■ Work order
Retype exactly every line from the one that includes "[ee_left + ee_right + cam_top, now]" through the final line of the listing, both ends kept, and omit the pictures.

■ Data
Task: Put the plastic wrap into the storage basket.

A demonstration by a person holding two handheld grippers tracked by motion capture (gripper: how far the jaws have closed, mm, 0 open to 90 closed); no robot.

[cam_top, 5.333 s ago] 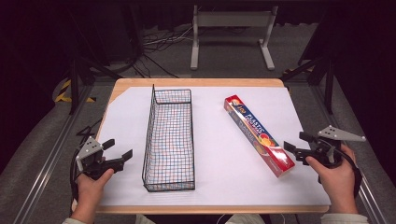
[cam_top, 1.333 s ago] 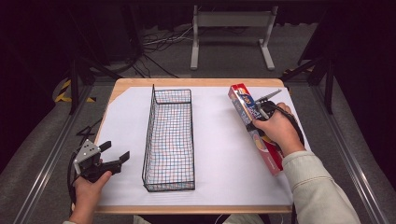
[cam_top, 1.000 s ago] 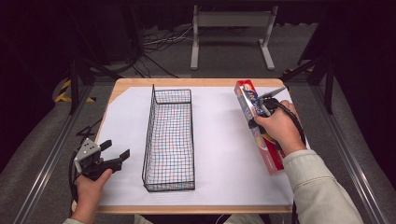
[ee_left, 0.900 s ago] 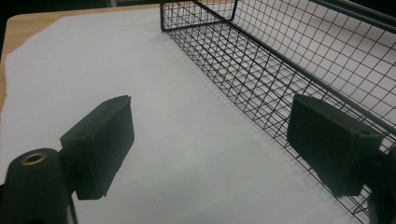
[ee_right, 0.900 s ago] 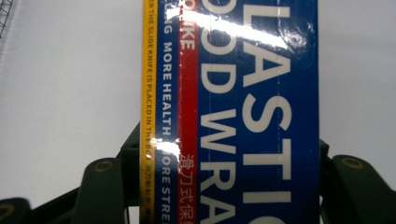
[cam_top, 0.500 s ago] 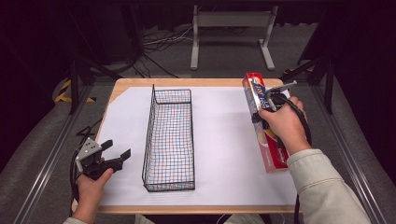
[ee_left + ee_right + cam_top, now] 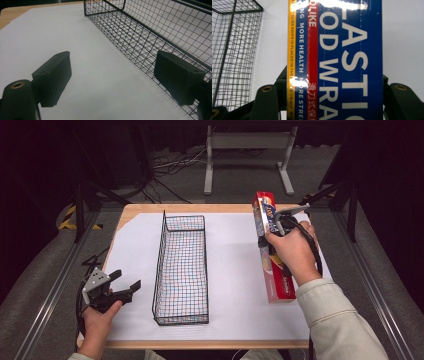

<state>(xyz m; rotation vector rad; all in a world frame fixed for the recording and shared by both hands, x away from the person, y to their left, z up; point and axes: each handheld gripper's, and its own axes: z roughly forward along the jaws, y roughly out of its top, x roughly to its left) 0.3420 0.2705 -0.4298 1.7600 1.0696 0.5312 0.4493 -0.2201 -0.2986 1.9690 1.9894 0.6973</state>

■ Solution
[ee_left + ee_right + cam_top, now] 

<state>(xyz m; rotation vector rad; all in a world frame fixed for the recording and shared by both hands, x away from the person, y to their left, z up; point and axes: each handheld gripper's, and its own axes: z roughly forward along the jaws, y roughly out of its top, x roughly to its left) 0.3420 0.2705 -0.4298 1.7600 1.0696 0.5312 0.4493 -0.2201 -0.2986 1.9690 1.9894 0.6973</state>

Nothing more remains for this exercise.